Mojibake:
Mojibake […] is the garbled text that is the result of text being decoded using an unintended character encoding. The result is a systematic replacement of symbols with completely unrelated ones, often from a different writing system.
[…]
Failed rendering of glyphs due to either missing fonts or missing glyphs in a font is a different issue that is not to be confused with mojibake.
[…]
If the encoding is not specified, it is up to the software to decide it by other means. Depending on the type of software, the typical solution is either configuration or charset detection heuristics. Both are prone to mis-prediction in not-so-uncommon scenarios.

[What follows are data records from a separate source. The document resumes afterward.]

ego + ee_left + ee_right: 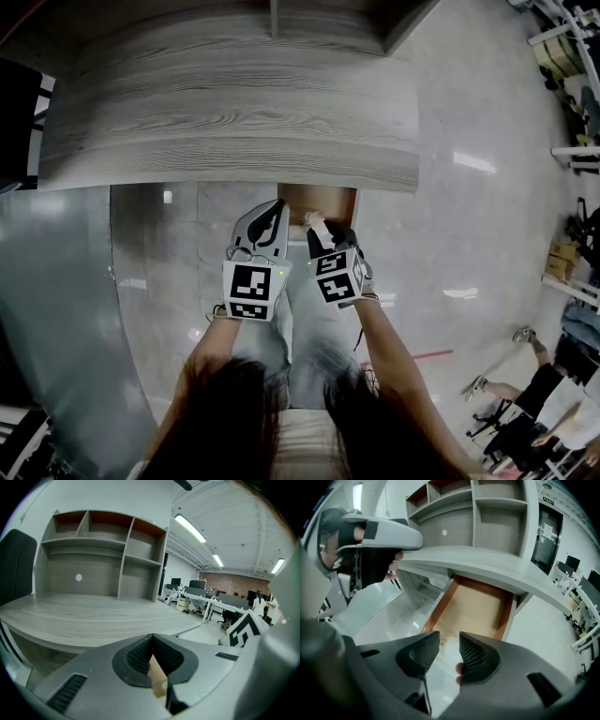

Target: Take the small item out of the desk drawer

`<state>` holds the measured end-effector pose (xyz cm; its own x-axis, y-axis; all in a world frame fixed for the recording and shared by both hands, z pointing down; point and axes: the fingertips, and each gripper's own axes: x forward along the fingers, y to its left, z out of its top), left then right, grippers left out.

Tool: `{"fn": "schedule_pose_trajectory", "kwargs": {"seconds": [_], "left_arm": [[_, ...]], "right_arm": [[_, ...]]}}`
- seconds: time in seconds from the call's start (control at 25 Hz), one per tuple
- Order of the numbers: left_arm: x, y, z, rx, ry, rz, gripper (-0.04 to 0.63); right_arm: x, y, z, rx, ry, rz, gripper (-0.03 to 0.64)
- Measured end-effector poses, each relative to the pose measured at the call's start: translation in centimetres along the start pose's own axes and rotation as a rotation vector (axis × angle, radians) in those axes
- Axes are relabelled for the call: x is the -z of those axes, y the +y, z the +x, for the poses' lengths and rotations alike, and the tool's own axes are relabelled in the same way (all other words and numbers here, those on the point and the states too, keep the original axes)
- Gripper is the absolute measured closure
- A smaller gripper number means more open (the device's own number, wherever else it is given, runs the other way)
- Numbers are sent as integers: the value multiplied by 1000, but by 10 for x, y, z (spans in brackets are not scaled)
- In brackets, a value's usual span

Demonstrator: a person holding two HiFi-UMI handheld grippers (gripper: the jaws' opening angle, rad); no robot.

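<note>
The small pale, wiry-looking item (441, 642), too tiny to identify, lay on the tan floor at the front end of the open brown-sided wooden drawer (439, 605). It would probably be light, thin and apt to slip, so a pinch squarely across its middle with the pad tips seemed the best hold. Only one such item showed, in the one drawer. The grey right gripper (449, 645) framed it between ribbed black pads that stood moderately apart and pressed on nothing. The grey left gripper (151, 641), just beside the right one and pointed over the grey wood-grain desk (234, 112), had its pads closed together at the tips. A tan sliver (157, 677) showed in the gap behind them, and I could not tell whether it was held or merely lay beyond. There were two grippers and one desk.
</note>
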<state>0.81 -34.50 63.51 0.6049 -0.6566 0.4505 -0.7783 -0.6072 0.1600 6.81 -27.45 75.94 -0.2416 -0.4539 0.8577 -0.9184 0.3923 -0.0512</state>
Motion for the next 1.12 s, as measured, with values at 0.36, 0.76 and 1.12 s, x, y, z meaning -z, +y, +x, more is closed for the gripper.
{"fn": "schedule_pose_trajectory", "kwargs": {"seconds": [0.36, 0.76, 1.12], "left_arm": [[17, 14, 8, -28, 13, -37, 581], [31, 26, 12, -43, 33, -56, 581], [40, 34, 13, -54, 52, -65, 581]], "right_arm": [[18, -3, 26, -4, 78, -8, 462], [31, -3, 47, 5, 145, -30, 442], [36, -10, 58, 37, 213, -6, 437]]}}
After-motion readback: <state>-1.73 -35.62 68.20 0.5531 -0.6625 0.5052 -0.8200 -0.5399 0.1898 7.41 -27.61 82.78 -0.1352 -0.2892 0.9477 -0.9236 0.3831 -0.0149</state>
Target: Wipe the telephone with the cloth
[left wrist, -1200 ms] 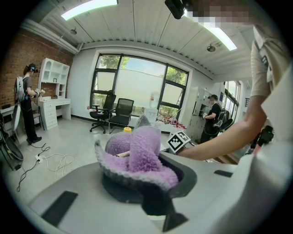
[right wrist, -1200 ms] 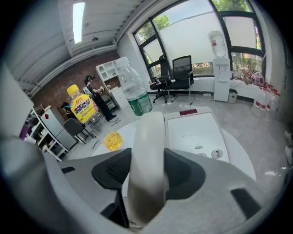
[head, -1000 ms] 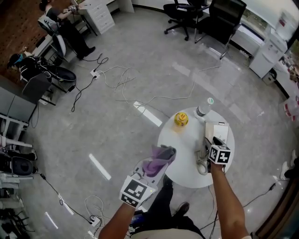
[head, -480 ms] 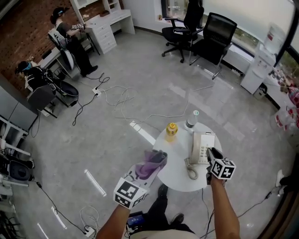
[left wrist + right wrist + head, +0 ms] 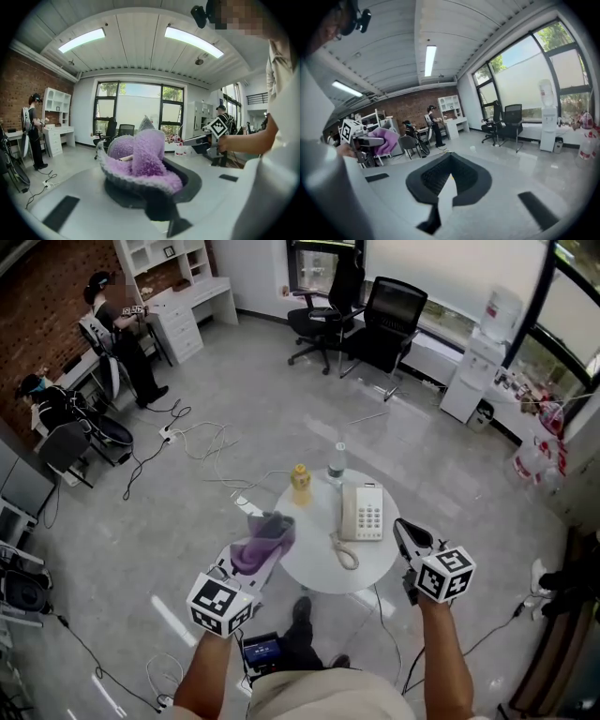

The text file you linked to forces a browser to guess the encoding. Your browser guesses wrong. The file should look right when viewed as Unicode (UTF-8). Your browser probably supports all the glyphs needed to render the file correctly, the problem is not with a font.
A browser may or may not provide an option to change the encoding. I believe Chromium removed such option due low usage, there's an extension though. In Firefox: Open menu → More → Text Encoding → Unicode.
If for any reason your browser doesn't let you do this, then try to view the file outside of the browser. Save the file as-is (with a browser, curl
, wget
or whatever software able to download from a given URL), then open it with a text editor able to interpret UTF-8 and force the right encoding if necessary (e.g. in Notepad++: (menu) Format → Encode in UTF-8).